Stem length effect on hybridization kinetics

The results from the 6-mer-stem LNA-MBs with different DNA/LNA compositions suggest that a MB with DNA/LNA alternating bases is desirable for intracellular mRNA imaging applications, which require minimum protein binding and enzymatic degradation. In addition, a shared-stem MB is necessary to prevent SEP and ensures a faster hybridization rate and higher target-induced signal change. Lowering DNA/LNA ratio in a MB does improve the hybridization rate of the probe. Unfortunately, this improvement is limited because of the protein binding and enzyme degradation concerns. For example, although LNA-MB-E5 had a hybridization profile similar to that of DNA-MB, it was a target to SSB; was rapidly digested by DNase I; and had little inhibition to RNase H.

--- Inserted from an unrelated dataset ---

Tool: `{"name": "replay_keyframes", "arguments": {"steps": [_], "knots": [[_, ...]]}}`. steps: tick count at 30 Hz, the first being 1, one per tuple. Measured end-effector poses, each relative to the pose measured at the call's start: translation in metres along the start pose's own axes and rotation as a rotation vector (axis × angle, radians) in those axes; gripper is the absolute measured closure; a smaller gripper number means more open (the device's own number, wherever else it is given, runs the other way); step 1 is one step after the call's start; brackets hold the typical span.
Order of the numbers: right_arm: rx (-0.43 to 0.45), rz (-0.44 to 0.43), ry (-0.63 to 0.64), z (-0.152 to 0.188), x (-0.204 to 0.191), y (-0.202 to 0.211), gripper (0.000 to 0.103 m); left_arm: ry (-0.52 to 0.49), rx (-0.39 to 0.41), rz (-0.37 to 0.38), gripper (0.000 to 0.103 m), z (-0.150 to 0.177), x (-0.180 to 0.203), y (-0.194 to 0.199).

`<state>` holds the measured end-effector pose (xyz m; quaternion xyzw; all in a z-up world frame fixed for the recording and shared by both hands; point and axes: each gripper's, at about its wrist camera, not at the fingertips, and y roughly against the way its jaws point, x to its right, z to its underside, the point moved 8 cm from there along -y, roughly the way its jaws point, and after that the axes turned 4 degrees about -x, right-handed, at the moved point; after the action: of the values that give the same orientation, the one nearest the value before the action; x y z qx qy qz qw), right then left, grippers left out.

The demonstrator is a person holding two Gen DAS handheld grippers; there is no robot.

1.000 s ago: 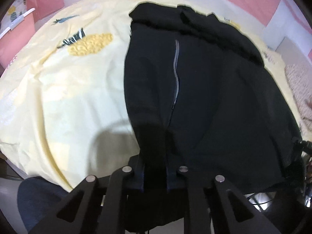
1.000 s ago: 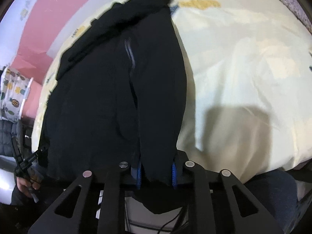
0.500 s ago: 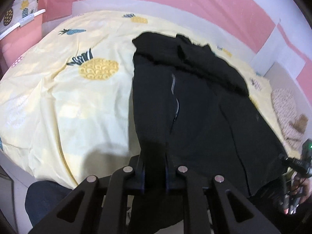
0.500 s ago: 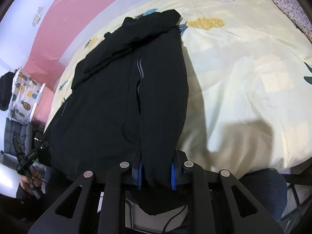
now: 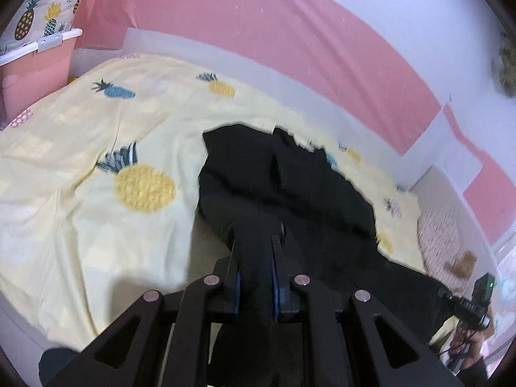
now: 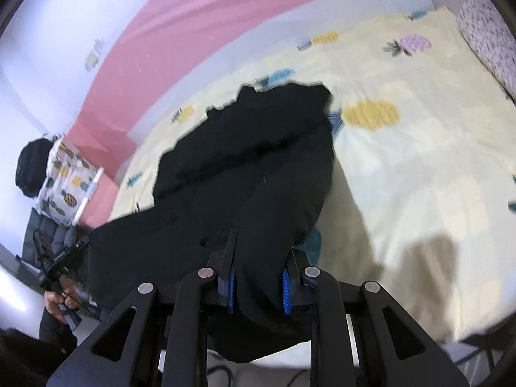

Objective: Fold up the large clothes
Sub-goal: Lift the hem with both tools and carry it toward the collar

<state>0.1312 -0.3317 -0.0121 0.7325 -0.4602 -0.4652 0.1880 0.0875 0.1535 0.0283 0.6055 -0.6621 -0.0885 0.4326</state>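
A large black jacket (image 5: 290, 193) lies on a bed with a yellow pineapple sheet (image 5: 96, 219). Its near hem is lifted off the bed, its far end still on the sheet. My left gripper (image 5: 256, 258) is shut on one corner of the hem; black cloth fills the gap between its blue pads. In the right wrist view the same jacket (image 6: 251, 161) runs away from me, and my right gripper (image 6: 259, 258) is shut on the other hem corner, with a flap of cloth hanging below the jaws. The zip is hidden in the folds.
A pink and white wall (image 5: 290, 32) runs behind the bed. A pink bin (image 5: 35, 64) with a pineapple cloth stands at the far left corner. A patterned pillow (image 6: 487, 38) lies at the right. A hand holding the other gripper (image 6: 61, 296) shows at the lower left.
Both grippers have risen and tipped up, lifting the jacket's near hem off the bed. More wall shows, and the jacket looks shorter and bunched toward its far end.
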Motion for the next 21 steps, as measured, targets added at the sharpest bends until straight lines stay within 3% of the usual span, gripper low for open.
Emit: {"name": "replay_keyframes", "arguments": {"steps": [9,21], "knots": [[0.081,-0.012,0.046,-0.068,-0.017,-0.004,0.082,-0.005,0.08,0.014,0.089,-0.068,0.015,-0.017],[0.1,-0.013,0.06,-0.129,-0.021,-0.03,0.082,-0.008,0.086,0.004,0.089,-0.123,0.019,-0.056]]}}
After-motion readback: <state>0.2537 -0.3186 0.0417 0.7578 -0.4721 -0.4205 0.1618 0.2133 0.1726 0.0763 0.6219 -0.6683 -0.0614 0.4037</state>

Changing DNA/LNA ratio can affect the stem stability of a MB sequence, the length of the MB stem can likewise be tailored to such a degree that it is stable enough to maintain a hair-pin structure, while presenting a low energy barrier in order for a fast hybridization kinetics. We have reported that shortening the stem length can significantly improve the LNA-MB hybridization rate. In the current study, DNA/LNA alternating MBs with 5-mer, 4-mer and 3-mer stems, designated as LNA-MB-E1-5S, LNA-MB-E1-4S, LNA-MB-E1-3S as listed in Table 2, respectively, were prepared to investigate the optimal stem length of DNA/LNA MB.

As expected, the melting temperature of MB stem decreased with the decrease of probe stem length. With a 5-mer stem, LNA-MB-E1-5S had a T_m of 68.6°C, which was at least 28°C lower than that of a 6-mer stem LNA-MB-E1. The 4-mer-stem probe LNA-MB-E1-4S had a melting temperature of about 52.3°C. Further decrease of stem length to three base pairs did not render any stable hair-pin structure, as indicated by the negative response of MB-LNA-E1-3S to its complementary DNA and heating.

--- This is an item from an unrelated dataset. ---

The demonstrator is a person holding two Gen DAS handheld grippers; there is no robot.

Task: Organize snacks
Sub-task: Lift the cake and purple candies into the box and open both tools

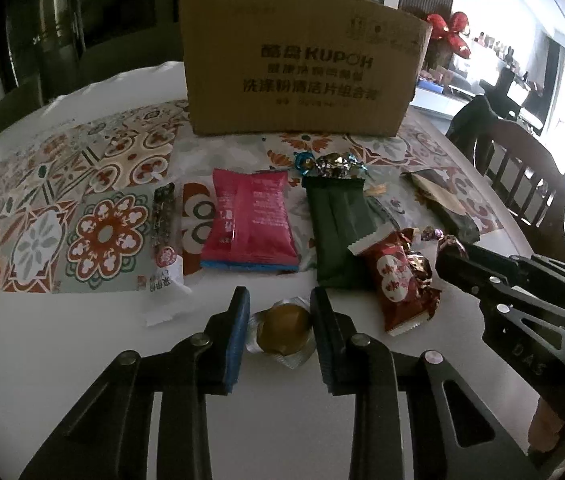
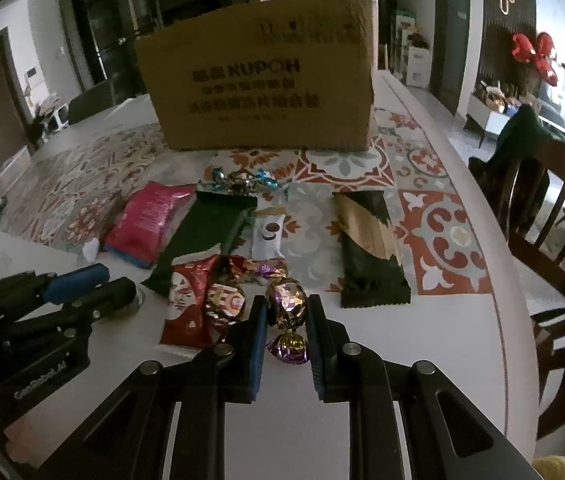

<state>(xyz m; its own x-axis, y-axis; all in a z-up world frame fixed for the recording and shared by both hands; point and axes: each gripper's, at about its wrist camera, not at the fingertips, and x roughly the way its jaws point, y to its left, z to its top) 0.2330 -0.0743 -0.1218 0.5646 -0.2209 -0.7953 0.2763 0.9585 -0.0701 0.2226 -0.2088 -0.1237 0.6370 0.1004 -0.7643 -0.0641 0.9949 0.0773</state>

As a result of decreasing stem stability, MBs with shorter stems hybridize to their target DNA much faster. For example, in the presence of 5-fold excess of shared-stem target DNA, it took about 4 h for LNA-MB -E1 to reach its hybridization equilibrium. Under the same condition, the hybribrization of LNA-MB-E1-5S reached equilibrium after about 1 h, while the 4-mer-stem probe LNA-MB-E1-4S completely opened up in less than 15 min. As shown in Figure 11, the hybridization rate of LNA-MB-E1-4S was comparable to a regular DNA-MB. More than 80% of the 4-mer LNA-MB hybridized to the target DNA within 3 min, which makes it an excellent probe for introceullar imaging applications.

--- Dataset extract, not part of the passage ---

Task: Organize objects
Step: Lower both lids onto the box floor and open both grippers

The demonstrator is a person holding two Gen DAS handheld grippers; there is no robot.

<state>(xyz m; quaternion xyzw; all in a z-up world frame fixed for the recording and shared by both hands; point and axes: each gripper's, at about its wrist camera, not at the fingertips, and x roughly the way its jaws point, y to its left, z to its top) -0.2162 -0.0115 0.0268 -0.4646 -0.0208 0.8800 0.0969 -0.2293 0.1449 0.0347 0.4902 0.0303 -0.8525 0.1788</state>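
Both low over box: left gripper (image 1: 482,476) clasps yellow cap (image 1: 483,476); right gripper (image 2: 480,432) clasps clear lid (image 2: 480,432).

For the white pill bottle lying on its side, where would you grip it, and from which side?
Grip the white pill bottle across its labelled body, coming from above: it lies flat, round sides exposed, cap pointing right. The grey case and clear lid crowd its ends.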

Figure 11. — Hybridization of LNA molecular beacons with alternating DNA/LNA bases and different stem lengths to their shared-stem cDNA. The hybridization of MB-DNA was also included as a reference for comparison purpose. Both MB-DNA and LNA-MB-E1 had a 6-mer stem, while LNA-MB-E1-5S had a 5-mer stem and the LNA-MB-E1-4S had a 4-mer stem. The hybridization experiments were performed at room temperature in 20 mM Tris-HCl (pH 7.5) buffer containing 5 mM MgCl₂ and 50 mM NaCl. [MB] = 100 nM, [cDNA] = 500 nM.

CONCLUSIONS

Developing stable, sensitive and selective molecular probes is of great significance for the deciphering of life processes inside cells. LNA has showed its interesting properties, such as higher affinity, greater selectivity and better stability. To take full advantage of LNA for intracellular applications and gain a better understanding of the LNA effect on the behavior of MBs, we have synthesized and investigated a series of DNA/LNA chimeric MBs. These series of MBs allow us to systematically study the effect of the DNA/LNA ratio in molecular beacons on their thermal stability, hybridization kinetics, protein binding affinity and nuclease resistance.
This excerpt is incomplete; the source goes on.